Exercise requirements: Both the line containing "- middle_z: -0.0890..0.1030" and the line containing "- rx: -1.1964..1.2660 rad" belong to the span. Output exactly that span from the listing below, and nothing outside it.

Available data:
Start of Block
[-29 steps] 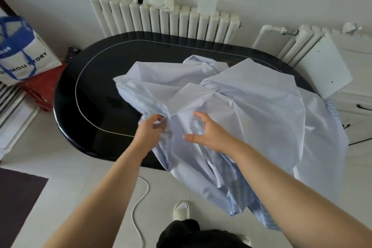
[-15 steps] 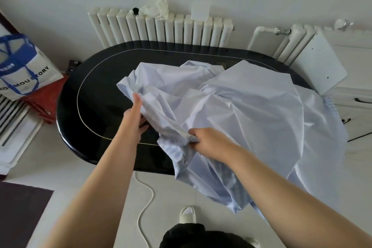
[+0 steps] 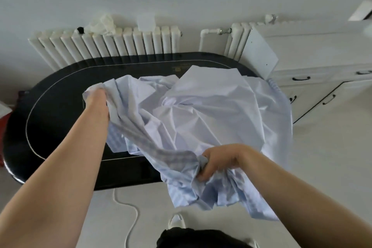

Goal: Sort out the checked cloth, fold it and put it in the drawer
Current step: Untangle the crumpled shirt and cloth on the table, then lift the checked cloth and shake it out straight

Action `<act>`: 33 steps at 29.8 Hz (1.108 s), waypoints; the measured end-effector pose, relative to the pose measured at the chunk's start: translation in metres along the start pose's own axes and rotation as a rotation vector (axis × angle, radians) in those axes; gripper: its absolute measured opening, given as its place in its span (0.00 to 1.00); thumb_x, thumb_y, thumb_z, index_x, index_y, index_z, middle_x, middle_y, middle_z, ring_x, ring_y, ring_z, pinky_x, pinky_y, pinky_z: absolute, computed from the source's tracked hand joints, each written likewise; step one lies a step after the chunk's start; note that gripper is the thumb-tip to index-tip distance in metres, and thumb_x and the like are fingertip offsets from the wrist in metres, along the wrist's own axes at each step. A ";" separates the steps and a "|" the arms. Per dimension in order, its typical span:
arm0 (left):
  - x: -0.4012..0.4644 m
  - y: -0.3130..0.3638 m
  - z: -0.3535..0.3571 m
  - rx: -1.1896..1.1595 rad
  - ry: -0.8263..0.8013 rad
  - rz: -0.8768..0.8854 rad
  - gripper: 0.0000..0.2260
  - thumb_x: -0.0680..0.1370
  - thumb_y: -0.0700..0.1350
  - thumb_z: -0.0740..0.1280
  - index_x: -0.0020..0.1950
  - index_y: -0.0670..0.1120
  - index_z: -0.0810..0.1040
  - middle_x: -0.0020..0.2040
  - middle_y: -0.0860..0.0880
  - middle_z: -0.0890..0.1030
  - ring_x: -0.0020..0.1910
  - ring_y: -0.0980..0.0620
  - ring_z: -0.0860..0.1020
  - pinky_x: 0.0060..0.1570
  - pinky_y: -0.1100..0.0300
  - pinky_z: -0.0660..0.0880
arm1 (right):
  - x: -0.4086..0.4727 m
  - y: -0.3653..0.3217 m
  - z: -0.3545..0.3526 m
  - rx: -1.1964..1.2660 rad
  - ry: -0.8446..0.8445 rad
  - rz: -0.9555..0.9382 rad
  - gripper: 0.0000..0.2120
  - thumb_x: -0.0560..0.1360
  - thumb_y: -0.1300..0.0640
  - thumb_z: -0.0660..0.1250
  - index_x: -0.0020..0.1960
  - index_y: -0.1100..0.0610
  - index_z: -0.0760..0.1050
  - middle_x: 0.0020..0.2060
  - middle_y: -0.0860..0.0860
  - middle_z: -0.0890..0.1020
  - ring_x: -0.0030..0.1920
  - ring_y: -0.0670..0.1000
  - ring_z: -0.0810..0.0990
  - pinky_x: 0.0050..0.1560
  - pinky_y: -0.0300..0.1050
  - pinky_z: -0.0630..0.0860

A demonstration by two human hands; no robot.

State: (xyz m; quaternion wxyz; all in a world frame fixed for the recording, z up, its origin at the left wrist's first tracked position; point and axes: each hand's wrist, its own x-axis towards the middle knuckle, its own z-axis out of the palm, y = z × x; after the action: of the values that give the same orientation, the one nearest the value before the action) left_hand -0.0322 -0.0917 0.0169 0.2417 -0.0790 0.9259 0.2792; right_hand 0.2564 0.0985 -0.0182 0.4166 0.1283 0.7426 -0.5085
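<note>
L hand (image 3: 96, 100) fisted on one end of the checked cloth (image 3: 201, 115) over the black table (image 3: 60, 106). R hand (image 3: 219, 161) clenched on a bunched edge nearer the body, past the table's near rim — cloth pulled taut between them, rest heaped on the table beyond R hand. White drawer unit (image 3: 322, 78) well off R hand's far right.

Pale blue checked cloth (image 3: 211, 110) lies crumpled on the black oval table (image 3: 60, 94), its near edge hanging off. Left hand (image 3: 96, 98) grips a cloth corner over the table; right hand (image 3: 219, 159) clenches a bunched edge just off the table's near rim.
</note>
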 end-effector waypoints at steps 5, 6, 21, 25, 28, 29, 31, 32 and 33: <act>-0.114 0.091 0.081 0.004 -0.644 0.606 0.21 0.77 0.45 0.57 0.59 0.29 0.76 0.54 0.34 0.79 0.56 0.36 0.77 0.51 0.55 0.70 | -0.068 0.048 -0.026 0.456 0.212 -0.216 0.06 0.71 0.59 0.70 0.47 0.54 0.82 0.41 0.51 0.83 0.42 0.49 0.82 0.45 0.40 0.80; -0.134 0.103 0.103 0.036 -0.592 0.672 0.18 0.78 0.44 0.57 0.56 0.32 0.77 0.50 0.37 0.79 0.53 0.37 0.78 0.50 0.55 0.69 | -0.086 0.057 -0.035 0.523 0.298 -0.272 0.07 0.72 0.59 0.69 0.49 0.53 0.83 0.42 0.52 0.83 0.43 0.49 0.81 0.45 0.41 0.80; -0.397 0.127 0.356 0.465 -0.603 1.239 0.11 0.82 0.42 0.56 0.53 0.40 0.77 0.51 0.41 0.80 0.47 0.48 0.76 0.47 0.61 0.66 | -0.260 0.240 -0.093 0.543 1.243 0.025 0.21 0.69 0.54 0.72 0.57 0.61 0.69 0.40 0.53 0.79 0.40 0.51 0.77 0.35 0.41 0.69; -0.427 0.125 0.383 0.319 -0.807 1.174 0.15 0.82 0.43 0.56 0.67 0.49 0.73 0.63 0.51 0.77 0.61 0.53 0.74 0.59 0.63 0.68 | -0.278 0.287 -0.093 0.541 1.202 0.143 0.08 0.70 0.59 0.66 0.34 0.62 0.73 0.28 0.55 0.73 0.34 0.52 0.71 0.35 0.43 0.66; -0.441 0.136 0.387 -0.322 -1.110 0.742 0.13 0.80 0.56 0.60 0.58 0.50 0.74 0.46 0.56 0.82 0.46 0.58 0.78 0.50 0.62 0.72 | -0.294 0.305 -0.085 0.512 1.245 0.036 0.11 0.69 0.57 0.68 0.36 0.65 0.74 0.29 0.55 0.73 0.33 0.50 0.70 0.36 0.44 0.66; -0.438 0.144 0.388 -0.552 -1.083 0.505 0.16 0.79 0.61 0.59 0.51 0.49 0.75 0.37 0.55 0.82 0.39 0.55 0.78 0.45 0.59 0.72 | -0.299 0.306 -0.081 0.462 1.229 0.022 0.12 0.69 0.56 0.68 0.34 0.64 0.73 0.29 0.54 0.72 0.32 0.49 0.69 0.35 0.44 0.65; -0.427 0.160 0.389 -0.891 -0.926 0.151 0.23 0.76 0.66 0.59 0.40 0.47 0.76 0.27 0.50 0.76 0.30 0.51 0.74 0.38 0.58 0.71 | -0.306 0.308 -0.075 0.340 1.138 0.004 0.14 0.71 0.54 0.68 0.31 0.59 0.71 0.28 0.53 0.71 0.30 0.49 0.68 0.33 0.44 0.64; -0.421 0.167 0.390 -0.983 -0.804 0.069 0.22 0.76 0.64 0.60 0.38 0.46 0.75 0.28 0.48 0.74 0.29 0.50 0.73 0.36 0.57 0.72 | -0.309 0.309 -0.073 0.269 1.090 0.011 0.13 0.72 0.54 0.67 0.31 0.58 0.71 0.28 0.53 0.71 0.30 0.49 0.67 0.33 0.44 0.63; -0.417 0.175 0.392 -1.018 -0.668 0.044 0.18 0.78 0.59 0.61 0.41 0.46 0.75 0.32 0.47 0.74 0.32 0.49 0.74 0.39 0.56 0.75 | -0.312 0.309 -0.071 0.186 1.040 0.029 0.13 0.72 0.54 0.67 0.33 0.59 0.71 0.29 0.54 0.71 0.31 0.49 0.66 0.32 0.42 0.64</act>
State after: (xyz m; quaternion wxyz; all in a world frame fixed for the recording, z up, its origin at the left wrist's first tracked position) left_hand 0.4398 0.2762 0.0202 0.4451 -0.0737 0.5518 0.7014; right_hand 0.6042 0.3715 0.0249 -0.0133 0.4104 0.8010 -0.4356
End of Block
Task result:
  - middle_z: -0.0890..0.1030
  - ring_x: -0.0020..0.1910
  - ring_y: -0.0980..0.0620
  - ring_z: -0.0860..0.1020
  - pinky_x: 0.0060..0.1570
  - pinky_y: -0.1100..0.0300
  - pinky_z: -0.0660..0.0880
arm1 (right):
  - x: -0.4086..0.4727 m
  - y: -0.3653..0.3217 m
  - z: -0.3545..0.3526 m
  - rx: -1.1964..1.2660 rad

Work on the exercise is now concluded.